◆ **Dataset records**:
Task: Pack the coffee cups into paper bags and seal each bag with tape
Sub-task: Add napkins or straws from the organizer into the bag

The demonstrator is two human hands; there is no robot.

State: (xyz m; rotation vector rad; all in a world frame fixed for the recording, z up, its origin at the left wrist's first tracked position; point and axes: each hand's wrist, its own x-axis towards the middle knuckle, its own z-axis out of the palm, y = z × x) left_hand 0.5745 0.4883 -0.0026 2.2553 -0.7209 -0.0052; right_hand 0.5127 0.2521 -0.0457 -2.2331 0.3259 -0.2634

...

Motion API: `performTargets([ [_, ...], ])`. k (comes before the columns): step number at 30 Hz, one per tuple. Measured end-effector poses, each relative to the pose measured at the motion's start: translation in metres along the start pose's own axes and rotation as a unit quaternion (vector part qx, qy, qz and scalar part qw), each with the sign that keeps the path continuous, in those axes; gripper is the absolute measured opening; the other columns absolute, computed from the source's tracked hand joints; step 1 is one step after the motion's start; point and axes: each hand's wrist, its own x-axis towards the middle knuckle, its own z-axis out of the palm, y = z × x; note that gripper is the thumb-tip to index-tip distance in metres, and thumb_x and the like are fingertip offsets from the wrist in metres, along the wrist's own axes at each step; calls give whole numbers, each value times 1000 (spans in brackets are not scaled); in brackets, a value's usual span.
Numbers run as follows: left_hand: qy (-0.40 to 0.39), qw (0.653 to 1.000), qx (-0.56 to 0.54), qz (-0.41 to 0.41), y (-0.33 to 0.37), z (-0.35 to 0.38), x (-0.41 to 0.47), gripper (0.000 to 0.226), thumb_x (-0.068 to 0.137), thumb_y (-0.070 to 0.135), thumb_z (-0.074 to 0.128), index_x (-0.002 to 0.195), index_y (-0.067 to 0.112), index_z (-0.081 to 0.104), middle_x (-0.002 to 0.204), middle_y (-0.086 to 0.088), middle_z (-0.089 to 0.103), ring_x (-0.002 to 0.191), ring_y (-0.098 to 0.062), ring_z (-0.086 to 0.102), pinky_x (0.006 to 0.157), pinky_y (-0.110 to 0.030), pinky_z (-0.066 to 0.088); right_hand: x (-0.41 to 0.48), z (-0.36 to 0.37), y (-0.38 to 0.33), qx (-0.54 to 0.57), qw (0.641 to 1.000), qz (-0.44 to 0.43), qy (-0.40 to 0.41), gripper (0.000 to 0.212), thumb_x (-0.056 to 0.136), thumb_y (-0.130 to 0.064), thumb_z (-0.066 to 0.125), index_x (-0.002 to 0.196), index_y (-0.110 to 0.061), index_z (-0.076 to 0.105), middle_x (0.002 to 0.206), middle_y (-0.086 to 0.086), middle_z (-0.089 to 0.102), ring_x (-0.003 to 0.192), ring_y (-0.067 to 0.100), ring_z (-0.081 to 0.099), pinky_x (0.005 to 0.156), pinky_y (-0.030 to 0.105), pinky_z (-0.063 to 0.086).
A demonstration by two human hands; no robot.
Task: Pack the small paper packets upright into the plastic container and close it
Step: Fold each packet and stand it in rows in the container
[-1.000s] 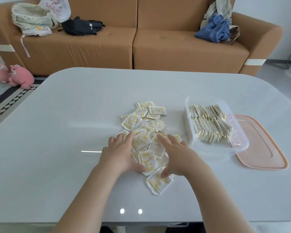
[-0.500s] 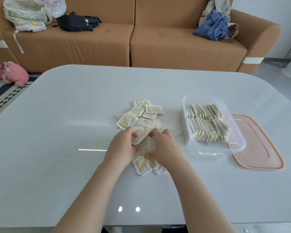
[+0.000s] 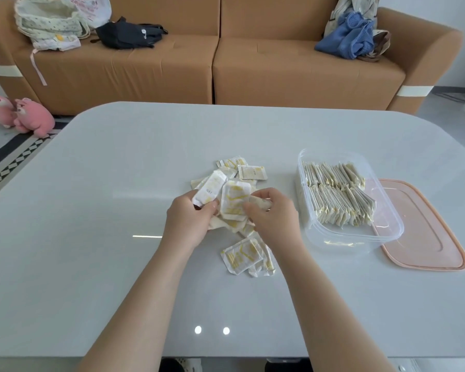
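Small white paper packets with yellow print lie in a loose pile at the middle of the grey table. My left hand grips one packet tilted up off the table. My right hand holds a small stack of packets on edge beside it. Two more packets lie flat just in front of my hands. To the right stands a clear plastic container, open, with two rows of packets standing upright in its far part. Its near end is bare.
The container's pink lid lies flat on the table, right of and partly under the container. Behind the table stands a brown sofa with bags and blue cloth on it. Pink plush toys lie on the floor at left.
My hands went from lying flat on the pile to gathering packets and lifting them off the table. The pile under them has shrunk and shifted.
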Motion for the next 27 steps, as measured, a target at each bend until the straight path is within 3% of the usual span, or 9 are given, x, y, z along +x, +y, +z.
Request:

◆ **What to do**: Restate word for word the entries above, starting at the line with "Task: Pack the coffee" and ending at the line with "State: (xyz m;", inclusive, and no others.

◆ **Solution**:
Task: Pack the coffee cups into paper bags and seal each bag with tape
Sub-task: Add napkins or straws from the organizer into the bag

The demonstrator is two human hands; there is no robot.

State: (xyz m; rotation vector rad; all in a world frame fixed for the recording, z up, its origin at the left wrist's first tracked position; point and axes: each hand's wrist, its own x-axis towards the middle knuckle, its own z-axis out of the palm, y = z × x) left_hand 0.5745 0.4883 -0.0026 2.2553 -0.7209 -0.0052; right_hand 0.5127 0.2521 -0.0457 -2.2331 0.3259 -0.2634

No additional answer is needed here.